This is not secret knowledge. These claims have already been well-canvassed by the likes of D. M. Canright, Ron L. Numbers, Steve Daily, Dirk Anderson, and others. I think it would be naïve to accept these accusations on face value, yet equal folly to reject them without an open mind.
Of course, to the extent any of these accusations are true, Ellen White was hardly a cartoon villain. Works by authors such as George Knight provide a balanced counterview.
As I attempted to explain in my previous article (the point of which many seemed to have missed), it is clear Mrs. White didn’t see herself as infallible or perfect, and did genuinely want to help people who were struggling with daily life. Moreover, regardless of debates about source materials, in books such as Steps to Christ it is clear she understood and promoted the gospel of Jesus.

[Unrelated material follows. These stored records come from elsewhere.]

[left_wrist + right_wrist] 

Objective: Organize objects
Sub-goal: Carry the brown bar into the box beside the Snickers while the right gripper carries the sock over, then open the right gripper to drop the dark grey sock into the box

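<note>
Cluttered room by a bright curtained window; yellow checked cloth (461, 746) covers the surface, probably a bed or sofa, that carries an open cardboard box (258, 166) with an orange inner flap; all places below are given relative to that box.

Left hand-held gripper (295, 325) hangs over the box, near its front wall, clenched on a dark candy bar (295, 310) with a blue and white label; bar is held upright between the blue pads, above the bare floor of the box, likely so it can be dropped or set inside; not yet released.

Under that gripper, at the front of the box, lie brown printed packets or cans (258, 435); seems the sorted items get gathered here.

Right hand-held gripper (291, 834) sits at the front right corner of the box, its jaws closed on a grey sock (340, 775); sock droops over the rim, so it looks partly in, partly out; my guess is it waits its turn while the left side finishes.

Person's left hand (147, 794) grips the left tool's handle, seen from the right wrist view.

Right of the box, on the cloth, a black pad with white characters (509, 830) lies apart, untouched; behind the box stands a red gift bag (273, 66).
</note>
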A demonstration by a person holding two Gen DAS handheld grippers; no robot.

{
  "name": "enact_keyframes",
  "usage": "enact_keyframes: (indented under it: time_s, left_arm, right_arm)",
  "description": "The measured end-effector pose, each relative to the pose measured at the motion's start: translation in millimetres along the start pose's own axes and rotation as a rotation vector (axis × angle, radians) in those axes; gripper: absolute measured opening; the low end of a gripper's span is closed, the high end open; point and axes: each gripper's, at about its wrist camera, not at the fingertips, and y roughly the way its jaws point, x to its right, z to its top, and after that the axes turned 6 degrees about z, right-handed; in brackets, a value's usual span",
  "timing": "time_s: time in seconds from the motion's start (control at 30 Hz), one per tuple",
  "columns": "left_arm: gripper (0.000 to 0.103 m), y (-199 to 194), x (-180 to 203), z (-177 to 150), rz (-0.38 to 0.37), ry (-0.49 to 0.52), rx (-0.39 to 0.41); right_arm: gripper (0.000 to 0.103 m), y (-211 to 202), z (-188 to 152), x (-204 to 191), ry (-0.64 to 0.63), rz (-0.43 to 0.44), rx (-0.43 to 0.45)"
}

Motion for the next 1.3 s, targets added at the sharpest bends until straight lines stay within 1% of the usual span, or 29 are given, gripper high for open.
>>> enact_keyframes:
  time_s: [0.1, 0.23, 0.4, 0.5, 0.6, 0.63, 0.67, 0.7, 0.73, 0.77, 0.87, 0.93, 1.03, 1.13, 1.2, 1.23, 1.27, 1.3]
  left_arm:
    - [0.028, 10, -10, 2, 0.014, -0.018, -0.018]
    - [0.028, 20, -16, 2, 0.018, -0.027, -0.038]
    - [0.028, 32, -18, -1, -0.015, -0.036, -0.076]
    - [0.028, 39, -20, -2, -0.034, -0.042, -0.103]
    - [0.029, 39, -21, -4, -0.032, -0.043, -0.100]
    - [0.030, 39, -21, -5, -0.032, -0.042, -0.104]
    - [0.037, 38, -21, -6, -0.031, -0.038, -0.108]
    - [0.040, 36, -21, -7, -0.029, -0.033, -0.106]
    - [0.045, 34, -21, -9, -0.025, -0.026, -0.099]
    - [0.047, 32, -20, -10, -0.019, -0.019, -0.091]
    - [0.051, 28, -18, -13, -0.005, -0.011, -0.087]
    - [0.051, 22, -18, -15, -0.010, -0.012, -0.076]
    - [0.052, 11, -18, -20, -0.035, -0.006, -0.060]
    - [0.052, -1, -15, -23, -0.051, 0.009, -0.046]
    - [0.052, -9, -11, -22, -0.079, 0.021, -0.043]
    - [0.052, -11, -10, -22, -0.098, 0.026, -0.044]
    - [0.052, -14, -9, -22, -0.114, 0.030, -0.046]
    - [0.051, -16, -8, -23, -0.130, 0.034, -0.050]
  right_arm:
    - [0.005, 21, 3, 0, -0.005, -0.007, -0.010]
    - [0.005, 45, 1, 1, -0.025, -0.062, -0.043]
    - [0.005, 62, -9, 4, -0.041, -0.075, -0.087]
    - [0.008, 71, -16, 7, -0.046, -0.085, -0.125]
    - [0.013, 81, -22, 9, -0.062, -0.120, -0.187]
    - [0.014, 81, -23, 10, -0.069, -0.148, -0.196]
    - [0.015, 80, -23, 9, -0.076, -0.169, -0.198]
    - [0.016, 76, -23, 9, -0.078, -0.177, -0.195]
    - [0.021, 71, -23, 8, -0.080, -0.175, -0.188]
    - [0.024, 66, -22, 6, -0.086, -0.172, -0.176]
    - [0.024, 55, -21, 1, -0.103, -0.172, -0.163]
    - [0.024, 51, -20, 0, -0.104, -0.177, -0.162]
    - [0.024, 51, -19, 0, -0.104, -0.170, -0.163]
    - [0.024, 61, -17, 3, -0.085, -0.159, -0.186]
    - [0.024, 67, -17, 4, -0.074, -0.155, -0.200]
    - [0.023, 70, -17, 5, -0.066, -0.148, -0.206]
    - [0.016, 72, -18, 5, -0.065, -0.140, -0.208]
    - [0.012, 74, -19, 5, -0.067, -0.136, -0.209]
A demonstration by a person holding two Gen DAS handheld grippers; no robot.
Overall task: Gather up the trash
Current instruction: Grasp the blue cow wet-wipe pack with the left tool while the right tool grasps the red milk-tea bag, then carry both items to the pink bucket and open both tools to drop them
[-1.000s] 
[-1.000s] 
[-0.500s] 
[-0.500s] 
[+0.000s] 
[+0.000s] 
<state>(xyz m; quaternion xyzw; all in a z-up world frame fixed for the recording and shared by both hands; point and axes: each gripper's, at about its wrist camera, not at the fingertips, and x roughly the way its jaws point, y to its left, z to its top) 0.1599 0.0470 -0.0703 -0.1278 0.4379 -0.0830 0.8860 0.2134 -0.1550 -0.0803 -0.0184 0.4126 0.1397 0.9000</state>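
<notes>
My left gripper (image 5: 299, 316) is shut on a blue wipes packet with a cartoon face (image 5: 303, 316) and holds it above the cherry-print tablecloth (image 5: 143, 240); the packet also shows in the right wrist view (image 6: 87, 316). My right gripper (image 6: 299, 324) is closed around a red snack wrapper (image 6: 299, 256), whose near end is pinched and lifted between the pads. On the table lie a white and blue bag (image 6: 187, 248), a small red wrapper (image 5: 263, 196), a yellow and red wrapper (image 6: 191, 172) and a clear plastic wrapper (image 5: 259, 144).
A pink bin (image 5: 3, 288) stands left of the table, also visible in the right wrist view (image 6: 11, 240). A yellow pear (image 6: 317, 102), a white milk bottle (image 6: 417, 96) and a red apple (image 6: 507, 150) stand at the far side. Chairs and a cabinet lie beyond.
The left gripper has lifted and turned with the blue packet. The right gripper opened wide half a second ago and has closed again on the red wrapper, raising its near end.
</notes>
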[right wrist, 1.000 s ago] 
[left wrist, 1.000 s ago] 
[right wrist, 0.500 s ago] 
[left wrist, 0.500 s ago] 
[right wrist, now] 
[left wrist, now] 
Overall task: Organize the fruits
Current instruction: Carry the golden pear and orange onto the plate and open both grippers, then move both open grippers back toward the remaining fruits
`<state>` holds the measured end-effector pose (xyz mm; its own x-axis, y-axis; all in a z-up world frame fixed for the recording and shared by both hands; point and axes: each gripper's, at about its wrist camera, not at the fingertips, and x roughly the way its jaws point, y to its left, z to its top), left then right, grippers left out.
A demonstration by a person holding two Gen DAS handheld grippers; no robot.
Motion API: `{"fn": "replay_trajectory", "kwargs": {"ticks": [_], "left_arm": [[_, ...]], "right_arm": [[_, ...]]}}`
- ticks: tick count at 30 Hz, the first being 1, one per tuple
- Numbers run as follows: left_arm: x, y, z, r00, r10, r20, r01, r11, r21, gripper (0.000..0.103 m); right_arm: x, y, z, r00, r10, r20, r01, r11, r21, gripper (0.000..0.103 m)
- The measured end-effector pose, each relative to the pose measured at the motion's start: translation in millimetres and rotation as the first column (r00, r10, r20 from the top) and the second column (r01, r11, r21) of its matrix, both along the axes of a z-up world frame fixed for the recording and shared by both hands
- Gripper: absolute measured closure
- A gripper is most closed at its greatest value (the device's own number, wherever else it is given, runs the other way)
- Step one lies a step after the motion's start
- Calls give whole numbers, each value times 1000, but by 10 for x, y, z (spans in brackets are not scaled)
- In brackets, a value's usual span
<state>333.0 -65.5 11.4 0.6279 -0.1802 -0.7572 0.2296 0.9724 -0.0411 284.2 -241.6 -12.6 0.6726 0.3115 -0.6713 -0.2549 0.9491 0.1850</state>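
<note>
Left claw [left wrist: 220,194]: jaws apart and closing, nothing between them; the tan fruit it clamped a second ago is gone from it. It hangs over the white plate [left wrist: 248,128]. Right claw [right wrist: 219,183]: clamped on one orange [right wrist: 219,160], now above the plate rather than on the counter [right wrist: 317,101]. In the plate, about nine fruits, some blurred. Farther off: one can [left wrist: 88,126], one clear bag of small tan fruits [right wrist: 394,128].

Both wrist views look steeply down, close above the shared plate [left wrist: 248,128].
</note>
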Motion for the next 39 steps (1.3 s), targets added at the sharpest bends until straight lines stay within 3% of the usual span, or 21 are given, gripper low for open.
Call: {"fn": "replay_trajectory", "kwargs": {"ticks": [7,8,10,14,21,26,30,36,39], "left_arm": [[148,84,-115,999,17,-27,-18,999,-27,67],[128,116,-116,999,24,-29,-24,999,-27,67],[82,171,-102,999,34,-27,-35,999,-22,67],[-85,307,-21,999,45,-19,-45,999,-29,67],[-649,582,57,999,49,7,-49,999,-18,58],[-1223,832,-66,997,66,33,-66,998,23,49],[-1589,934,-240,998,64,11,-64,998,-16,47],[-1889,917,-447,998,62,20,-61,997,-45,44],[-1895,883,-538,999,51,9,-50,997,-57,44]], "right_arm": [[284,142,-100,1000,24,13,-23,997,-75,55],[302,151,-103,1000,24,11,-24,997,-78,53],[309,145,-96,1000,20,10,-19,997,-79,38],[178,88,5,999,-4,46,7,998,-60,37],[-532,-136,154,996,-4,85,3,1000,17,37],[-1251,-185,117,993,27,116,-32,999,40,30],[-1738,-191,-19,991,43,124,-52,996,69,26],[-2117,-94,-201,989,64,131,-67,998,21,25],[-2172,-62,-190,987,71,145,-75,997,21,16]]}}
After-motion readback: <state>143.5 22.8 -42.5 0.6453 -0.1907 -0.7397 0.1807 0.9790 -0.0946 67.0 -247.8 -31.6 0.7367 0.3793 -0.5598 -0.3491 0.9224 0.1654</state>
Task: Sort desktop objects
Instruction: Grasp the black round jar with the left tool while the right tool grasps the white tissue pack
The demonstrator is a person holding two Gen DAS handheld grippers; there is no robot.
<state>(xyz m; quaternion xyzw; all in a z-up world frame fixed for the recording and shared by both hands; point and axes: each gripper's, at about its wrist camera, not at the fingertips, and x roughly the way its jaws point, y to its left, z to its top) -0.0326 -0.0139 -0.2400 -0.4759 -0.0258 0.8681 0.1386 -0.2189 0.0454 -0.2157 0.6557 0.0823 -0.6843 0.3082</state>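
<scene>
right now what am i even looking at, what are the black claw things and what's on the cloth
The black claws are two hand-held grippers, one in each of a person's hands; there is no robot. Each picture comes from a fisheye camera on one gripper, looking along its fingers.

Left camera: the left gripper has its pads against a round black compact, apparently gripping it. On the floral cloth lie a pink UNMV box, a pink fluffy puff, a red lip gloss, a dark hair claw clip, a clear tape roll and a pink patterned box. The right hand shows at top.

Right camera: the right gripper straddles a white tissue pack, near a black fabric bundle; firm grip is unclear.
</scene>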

The White Estate also does a fairly good job at providing some nuance and context to these claims—although it also engages in some astounding mental gymnastics. For example, when the Estate goes into great detail about the amount of zinc lost in semen, this is a sign it is time to admit Mrs. White might have shared a view which was wrong.
Am I saying Ellen White was a false prophet?
To be clear, I am not saying Ellen White was a false prophet. Quite the contrary. I do accept she had a prophetic gift, as reflected in SDA Fundamental Belief #18.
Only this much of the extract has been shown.